● Task
From the first line of the data through the line containing "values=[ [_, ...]", return each line exactly.

● Data provided
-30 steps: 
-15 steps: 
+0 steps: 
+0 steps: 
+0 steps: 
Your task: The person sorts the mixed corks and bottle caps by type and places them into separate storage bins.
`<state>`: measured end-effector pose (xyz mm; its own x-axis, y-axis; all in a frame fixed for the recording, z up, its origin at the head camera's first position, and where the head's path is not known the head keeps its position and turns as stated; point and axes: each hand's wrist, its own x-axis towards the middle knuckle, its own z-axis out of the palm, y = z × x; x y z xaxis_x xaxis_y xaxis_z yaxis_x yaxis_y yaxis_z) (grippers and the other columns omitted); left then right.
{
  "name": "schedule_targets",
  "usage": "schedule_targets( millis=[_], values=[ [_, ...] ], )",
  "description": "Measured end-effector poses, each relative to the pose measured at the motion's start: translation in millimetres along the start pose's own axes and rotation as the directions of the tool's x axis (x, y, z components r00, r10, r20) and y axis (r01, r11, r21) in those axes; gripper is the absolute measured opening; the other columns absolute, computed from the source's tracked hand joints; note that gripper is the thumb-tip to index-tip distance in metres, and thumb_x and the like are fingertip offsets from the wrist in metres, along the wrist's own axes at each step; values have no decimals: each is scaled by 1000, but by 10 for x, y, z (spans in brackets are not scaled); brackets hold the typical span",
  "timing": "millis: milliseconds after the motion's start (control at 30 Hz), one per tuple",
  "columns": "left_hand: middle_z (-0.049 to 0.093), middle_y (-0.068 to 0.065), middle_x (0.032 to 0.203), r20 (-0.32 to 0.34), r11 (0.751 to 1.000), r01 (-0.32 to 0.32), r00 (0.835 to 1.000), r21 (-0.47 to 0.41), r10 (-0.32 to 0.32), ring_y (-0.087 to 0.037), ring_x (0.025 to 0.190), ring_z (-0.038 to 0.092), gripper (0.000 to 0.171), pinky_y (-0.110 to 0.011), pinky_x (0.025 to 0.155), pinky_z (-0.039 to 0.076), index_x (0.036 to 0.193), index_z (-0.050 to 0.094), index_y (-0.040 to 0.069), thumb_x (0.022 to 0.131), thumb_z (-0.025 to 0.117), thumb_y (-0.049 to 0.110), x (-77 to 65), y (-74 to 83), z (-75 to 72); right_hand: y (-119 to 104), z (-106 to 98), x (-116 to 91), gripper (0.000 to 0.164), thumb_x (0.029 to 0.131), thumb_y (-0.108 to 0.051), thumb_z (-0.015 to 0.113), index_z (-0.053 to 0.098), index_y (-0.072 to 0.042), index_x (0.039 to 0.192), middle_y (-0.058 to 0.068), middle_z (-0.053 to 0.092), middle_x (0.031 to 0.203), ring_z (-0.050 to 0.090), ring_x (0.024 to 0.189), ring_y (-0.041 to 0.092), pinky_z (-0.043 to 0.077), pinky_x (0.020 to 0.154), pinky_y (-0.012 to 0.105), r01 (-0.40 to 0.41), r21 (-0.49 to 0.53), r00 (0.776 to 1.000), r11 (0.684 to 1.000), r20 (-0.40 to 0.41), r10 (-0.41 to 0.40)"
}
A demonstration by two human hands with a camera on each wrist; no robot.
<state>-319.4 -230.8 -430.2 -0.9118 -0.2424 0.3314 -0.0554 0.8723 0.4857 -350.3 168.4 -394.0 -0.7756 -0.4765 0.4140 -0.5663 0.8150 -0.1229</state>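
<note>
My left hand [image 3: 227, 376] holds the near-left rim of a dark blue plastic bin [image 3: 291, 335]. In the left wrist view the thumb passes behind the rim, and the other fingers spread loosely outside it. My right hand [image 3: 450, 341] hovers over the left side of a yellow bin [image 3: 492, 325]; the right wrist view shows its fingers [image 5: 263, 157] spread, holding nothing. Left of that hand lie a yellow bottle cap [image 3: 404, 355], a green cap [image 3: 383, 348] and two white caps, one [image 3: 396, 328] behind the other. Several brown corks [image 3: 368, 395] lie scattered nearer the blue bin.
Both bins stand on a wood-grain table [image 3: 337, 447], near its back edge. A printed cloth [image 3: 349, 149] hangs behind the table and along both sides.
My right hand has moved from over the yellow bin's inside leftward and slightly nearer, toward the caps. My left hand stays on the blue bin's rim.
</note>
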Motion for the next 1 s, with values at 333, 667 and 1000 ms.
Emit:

● Output for this exercise
-30 steps: 
-15 steps: 
+0 steps: 
+0 steps: 
+0 steps: 
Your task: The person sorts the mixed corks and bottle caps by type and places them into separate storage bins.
`<state>`: measured end-effector pose (xyz mm; its own x-axis, y-axis; all in a frame fixed for the recording, z up, its origin at the head camera's first position, and where the head's path is not known the head keeps its position and turns as stated; point and axes: each hand's wrist, its own x-axis towards the middle knuckle, its own z-axis out of the palm, y = z × x; x y z xaxis_x xaxis_y xaxis_z yaxis_x yaxis_y yaxis_z) (grippers and the other columns omitted); left then right.
{
  "name": "schedule_targets",
  "usage": "schedule_targets( millis=[_], values=[ [_, ...] ], )",

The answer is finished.